Macam-macam Tari Banten
1. Tari Ngebaksakeun
2. Tari Gitik Cokek
3. Tari Bentang Banten
4. Tari Katuran
5. Tari Grebeg Terbang Gede
6. Tari Maler Bedug
7. Tari Bendrong Lesung
8. Tari Rampak Bedug
H. Hasil Observasi Sanggar Ciwasiat
Awal mula Sanggar Balai Seni Ciwasiat dirintis pada tahun 2002, lalu ditetapkan
secara resmi pada tanggal 14 Januari tahun 2008. Awalnya pemilik Sanggat Balai
Seni Ciwasiat merekrut para seniman pindahan dari bandung untuk mengembangkan
kesenian banten yang konon katanya jika berkesenian di banten itu susah untuk maju.

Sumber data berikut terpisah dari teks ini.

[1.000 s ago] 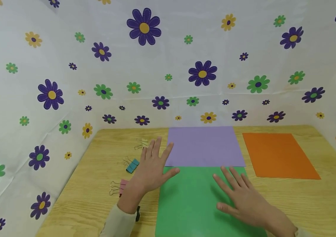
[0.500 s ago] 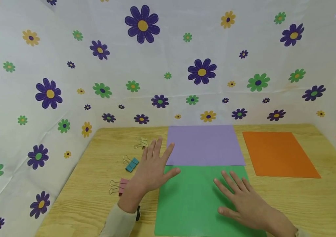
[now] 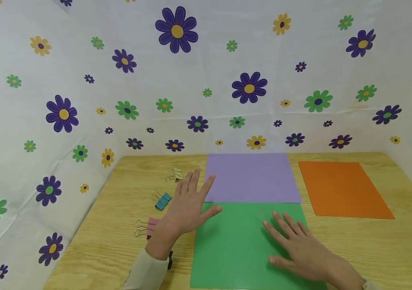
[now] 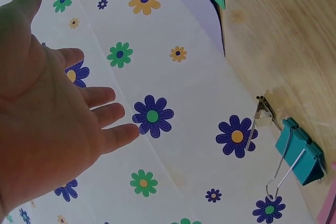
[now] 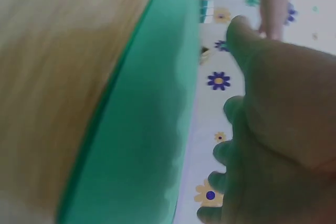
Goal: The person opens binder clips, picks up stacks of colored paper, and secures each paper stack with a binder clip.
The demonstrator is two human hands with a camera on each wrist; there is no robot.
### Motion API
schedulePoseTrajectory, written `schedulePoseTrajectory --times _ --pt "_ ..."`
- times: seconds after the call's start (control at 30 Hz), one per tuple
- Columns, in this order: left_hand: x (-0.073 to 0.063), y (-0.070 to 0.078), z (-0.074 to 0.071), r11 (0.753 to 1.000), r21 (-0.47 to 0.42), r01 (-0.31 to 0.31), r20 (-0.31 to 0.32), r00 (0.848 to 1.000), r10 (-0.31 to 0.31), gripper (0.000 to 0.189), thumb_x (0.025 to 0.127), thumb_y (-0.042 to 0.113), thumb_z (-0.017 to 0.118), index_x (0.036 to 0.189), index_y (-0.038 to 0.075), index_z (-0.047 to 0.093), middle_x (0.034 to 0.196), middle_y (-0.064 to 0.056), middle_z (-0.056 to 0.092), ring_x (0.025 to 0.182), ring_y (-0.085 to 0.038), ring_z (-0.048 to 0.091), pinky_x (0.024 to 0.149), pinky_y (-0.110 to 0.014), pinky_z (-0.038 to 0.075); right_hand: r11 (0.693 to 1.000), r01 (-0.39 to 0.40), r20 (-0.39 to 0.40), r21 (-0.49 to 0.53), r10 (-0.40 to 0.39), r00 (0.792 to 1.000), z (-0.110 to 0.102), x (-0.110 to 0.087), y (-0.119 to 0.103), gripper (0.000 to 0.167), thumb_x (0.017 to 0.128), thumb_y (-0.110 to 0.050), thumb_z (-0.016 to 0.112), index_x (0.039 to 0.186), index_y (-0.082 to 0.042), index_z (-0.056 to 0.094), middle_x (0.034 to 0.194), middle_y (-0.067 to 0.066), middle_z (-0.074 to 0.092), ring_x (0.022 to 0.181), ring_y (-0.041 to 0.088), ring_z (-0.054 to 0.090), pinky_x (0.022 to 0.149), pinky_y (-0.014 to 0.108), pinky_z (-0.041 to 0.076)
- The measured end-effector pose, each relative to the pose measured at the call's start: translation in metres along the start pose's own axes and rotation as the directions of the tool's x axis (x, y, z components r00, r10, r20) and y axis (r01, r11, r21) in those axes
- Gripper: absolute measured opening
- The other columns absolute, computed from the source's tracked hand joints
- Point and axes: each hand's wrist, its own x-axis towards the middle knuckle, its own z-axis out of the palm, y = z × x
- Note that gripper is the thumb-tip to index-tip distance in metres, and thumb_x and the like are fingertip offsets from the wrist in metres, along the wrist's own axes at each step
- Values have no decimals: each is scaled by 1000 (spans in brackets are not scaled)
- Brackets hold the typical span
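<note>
My left hand (image 3: 186,211) is spread open with straight fingers, above the table beside a row of binder clips. It holds nothing, and its palm shows in the left wrist view. Closest to it are a teal binder clip (image 3: 162,201), a pale yellow binder clip (image 3: 178,174) and a pink binder clip (image 3: 151,228), partly hidden by the wrist. A black clip (image 3: 170,260) shows only in part behind the sleeve. Over a green sheet (image 3: 227,249), my right hand (image 3: 300,247) hangs with fingers spread, its shadow falling on the sheet; it holds nothing either.
A purple sheet (image 3: 251,177) lies flat beyond the green one, their edges meeting. To the right lies an orange sheet (image 3: 345,189). All rest on a wooden table (image 3: 383,253), with a flower-printed white cloth (image 3: 206,60) behind and at the sides.
The right hand has dropped very slightly toward the near edge. The left hand, the sheets and the clips stay practically where they were; the whole view shifts a little.
</note>
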Motion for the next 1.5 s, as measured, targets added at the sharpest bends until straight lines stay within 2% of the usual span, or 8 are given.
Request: schedulePoseTrajectory --times 0.13,0.23,0.43,0.57,0.63,0.83,1.27,1.5 --pt "0 0 0 1000 1 2 1 1000 -2 83 96 66 45 161 23 13 165 -20 0 152 -39 2 119 -60 13 996 42 3 -84 -42 999 0 1 3 76 96 -63 49 155 -18 35 161 20 22 145 48 22 109 68 26" --pt "0 0 -1 1000 -2 5 -2 1000 -5 83 96 66 45 161 23 13 165 -20 1 152 -39 2 119 -60 14 991 87 35 -102 -84 996 1 3 6 74 97 -62 47 155 -18 35 161 20 22 145 47 21 110 69 25" --pt "-1 1 -2 1000 -15 -3 -3 1000 3 83 97 65 46 161 23 14 165 -20 1 152 -39 2 119 -60 14 976 167 48 -137 -162 986 6 5 11 72 99 -61 44 157 -20 31 161 20 23 151 36 13 109 67 27" --pt "-1 1 -2 1000 -10 -2 -2 1000 2 83 97 65 45 161 23 14 165 -20 2 152 -39 3 119 -60 14 971 205 42 -123 -201 979 10 8 12 72 99 -60 43 157 -21 29 162 18 23 150 37 16 110 65 26" --pt "-1 1 -1 1000 -9 2 -3 1000 -2 83 96 65 46 161 23 15 165 -20 2 152 -39 3 119 -60 14 973 213 78 -92 -206 975 11 10 12 72 99 -61 41 158 -23 27 163 17 20 149 40 17 111 65 24" --pt "-1 0 0 1000 -14 3 -7 1000 -3 83 97 65 46 161 23 14 165 -20 2 152 -39 3 119 -60 14 981 193 184 7 -191 964 11 15 11 72 99 -63 39 159 -26 22 165 14 13 149 43 14 109 72 21" --pt "-2 1 0 1000 -8 -3 10 1000 3 82 97 65 45 161 22 15 165 -19 -1 152 -39 3 119 -59 15 987 161 210 5 -159 965 11 12 5 75 99 -65 37 160 -23 20 166 15 8 150 43 10 109 73 17" --pt "-4 2 -2 1000 -16 0 16 1000 1 82 97 64 45 161 23 14 165 -20 0 151 -41 4 119 -59 16 992 114 281 44 -122 952 3 17 3 78 97 -67 39 160 -25 19 166 14 5 150 42 6 110 74 14"
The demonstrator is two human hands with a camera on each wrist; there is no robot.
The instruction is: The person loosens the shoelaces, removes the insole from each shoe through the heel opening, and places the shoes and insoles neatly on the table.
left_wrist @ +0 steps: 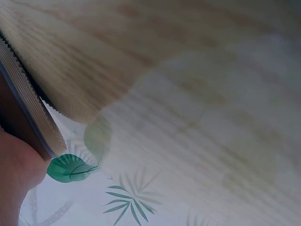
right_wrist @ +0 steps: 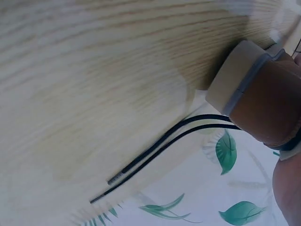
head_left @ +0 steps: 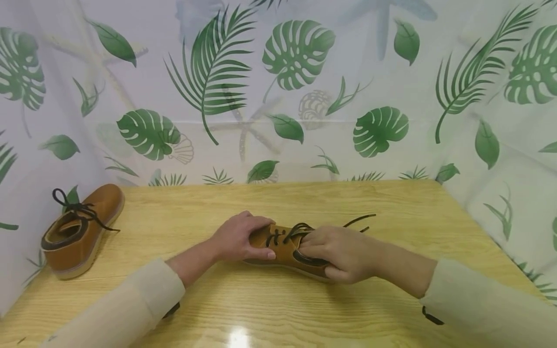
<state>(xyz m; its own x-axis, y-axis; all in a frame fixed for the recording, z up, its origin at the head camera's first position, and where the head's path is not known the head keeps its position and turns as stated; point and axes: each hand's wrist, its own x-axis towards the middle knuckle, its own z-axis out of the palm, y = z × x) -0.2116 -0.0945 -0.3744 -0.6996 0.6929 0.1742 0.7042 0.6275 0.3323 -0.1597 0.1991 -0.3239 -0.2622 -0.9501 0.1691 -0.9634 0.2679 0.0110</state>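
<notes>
A brown lace-up shoe with black laces lies on the table, toe to the left. My left hand grips its toe, thumb along the near side and fingers over the far side. At the shoe's opening, my right hand has its fingers over the dark collar and partly inside, with the thumb low on the near side by the heel. Loose lace ends stick out beyond this hand. The left wrist view catches the ribbed sole edge; the right wrist view has the heel and two trailing laces.
A second brown shoe, its black laces tied in a bow, stands at the table's left edge. The wooden table is bordered at the back and sides by a leaf-patterned cloth.
</notes>
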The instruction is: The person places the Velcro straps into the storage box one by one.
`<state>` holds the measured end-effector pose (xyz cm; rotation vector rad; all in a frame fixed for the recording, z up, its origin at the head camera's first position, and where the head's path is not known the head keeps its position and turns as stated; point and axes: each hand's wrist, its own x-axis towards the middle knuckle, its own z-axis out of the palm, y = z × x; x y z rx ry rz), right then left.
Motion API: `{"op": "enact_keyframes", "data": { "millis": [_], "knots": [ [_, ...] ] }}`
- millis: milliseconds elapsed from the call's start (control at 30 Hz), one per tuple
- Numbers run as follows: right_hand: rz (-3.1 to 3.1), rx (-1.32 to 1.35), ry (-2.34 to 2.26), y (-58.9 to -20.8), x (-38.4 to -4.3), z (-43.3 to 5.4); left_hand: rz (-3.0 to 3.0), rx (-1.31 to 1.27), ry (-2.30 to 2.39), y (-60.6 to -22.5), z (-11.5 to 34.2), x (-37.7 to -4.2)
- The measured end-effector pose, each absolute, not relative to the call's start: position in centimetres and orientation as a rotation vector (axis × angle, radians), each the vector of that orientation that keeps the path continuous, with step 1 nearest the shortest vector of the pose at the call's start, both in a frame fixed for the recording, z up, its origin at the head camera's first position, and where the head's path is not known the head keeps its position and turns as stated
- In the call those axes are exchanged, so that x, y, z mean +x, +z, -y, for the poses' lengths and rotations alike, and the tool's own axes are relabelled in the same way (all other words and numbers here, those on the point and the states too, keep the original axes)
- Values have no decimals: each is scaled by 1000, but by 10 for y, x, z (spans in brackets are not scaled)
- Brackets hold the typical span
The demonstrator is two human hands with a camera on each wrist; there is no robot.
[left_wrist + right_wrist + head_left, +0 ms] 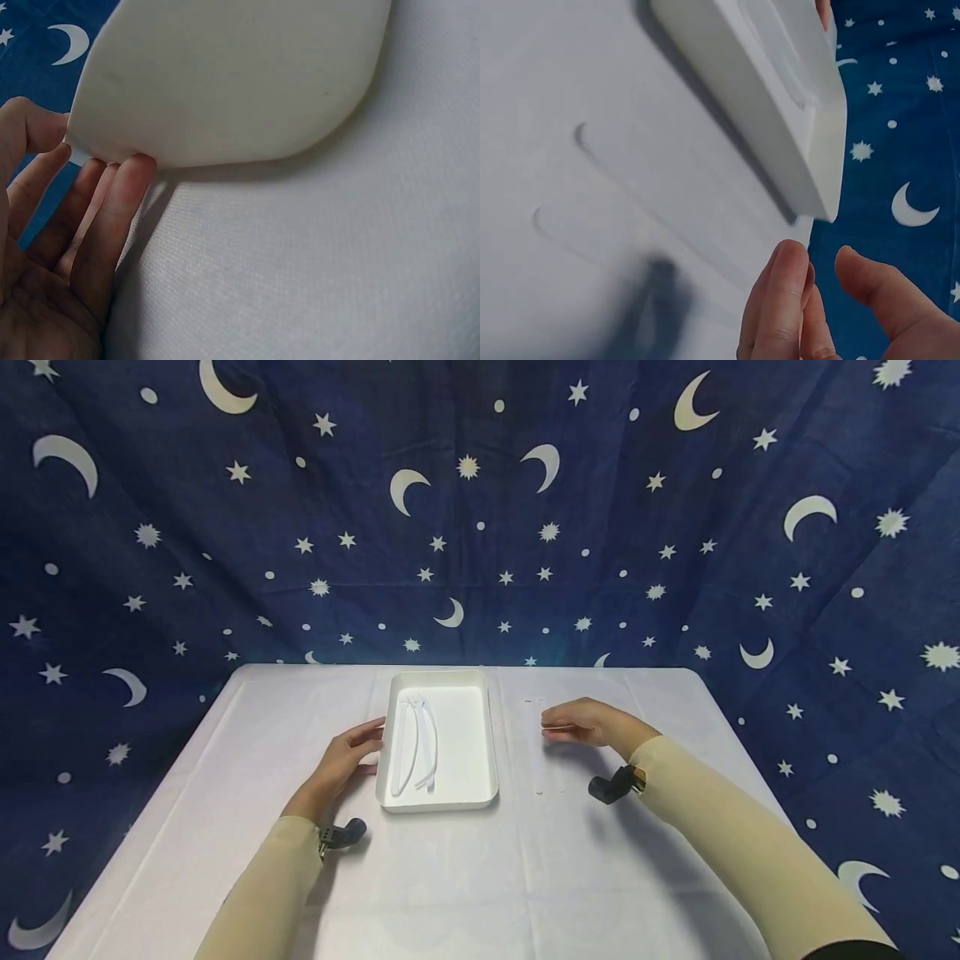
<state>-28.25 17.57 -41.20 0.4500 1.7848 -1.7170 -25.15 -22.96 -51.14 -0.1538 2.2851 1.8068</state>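
A white rectangular tray point(465, 743) sits on the table, with slender, curved white pieces point(432, 739) lying along its left side; their exact kind is unclear. My left hand point(347, 758) touches the tray's left outer wall. In the left wrist view its fingertips point(139, 169) rest against the wall's lower edge. To the right of the tray, long clear strips point(641, 202) with rounded ends lie flat, faint against the cloth. My right hand point(588, 723) hovers by their far ends, its thumb point(877, 281) apart from the fingers and nothing visible between them.
White cloth covers the table point(450, 885). A dark blue curtain point(480, 552) with moons and stars hangs right behind the table's far edge. Each wrist wears a small black camera, the right one point(613, 785) casting a shadow near the clear strips.
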Motion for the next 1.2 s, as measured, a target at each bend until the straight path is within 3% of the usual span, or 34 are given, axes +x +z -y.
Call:
{"op": "enact_keyframes", "data": {
  "millis": [467, 1200],
  "knots": [
    [-1899, 452, -1601, -447, -260, -203, -2289, -142, 1787, -514, 230, -254],
    [-2454, 471, -1241, -466, -238, -181, -2313, -124, 1786, -513, 231, -251]
  ]
}}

Dengan itu, akhirnya memutuskan untuk pertama kalinya merekrut para seniman dari
bandung, sumedang, subang untuk tinggal didaerah pandeglang dan bekerja sama
untuk membuktikan bahwa kesenian di banten bisa maju. Pada tahun 2002 diberikan
kesempatan untuk pentas ke luar negri, yaitu Denharg. Saat itu mereka merekrut para
penari yang di buktikan dahulu dengan menarikan tontonan mereka. Setelah pulang
dari luar negri, mereka memiliki kemauan untuk mempertahankan dan
mengembangkan kesenian tersebut. Akhirnya merintis regenerasi, yaitu anak sendiri.
Awalnya karna gemar menari. beliau menjadi (anak sang pemilik sanggar) seorang
guru tari di SMK 10 Bandung dan mengajak teman-teman-nya untuk menari.
Akhirnya memutuskan untuk mendirikan sanggar. Tapi setelah mendirikan sanggar,
terpecahlah para seniman yang beraatu dalam grup dan berkembang bersama Sanggar
Balai Seni Ciwasiat. Kreasi Rampah Bedug merupakan karya seni unggulan dari
Sanggar Ciwasiat. Dan memiliki banyak versi. Untuk gerakan yaitu menggunakan
gerakan silat dan diiringi lagu sholawat khas banten dalam rampag bedugnya. Properti
yang digunakan yaitu, rebana kecil, kokol, musik gamelan dan sebagainya.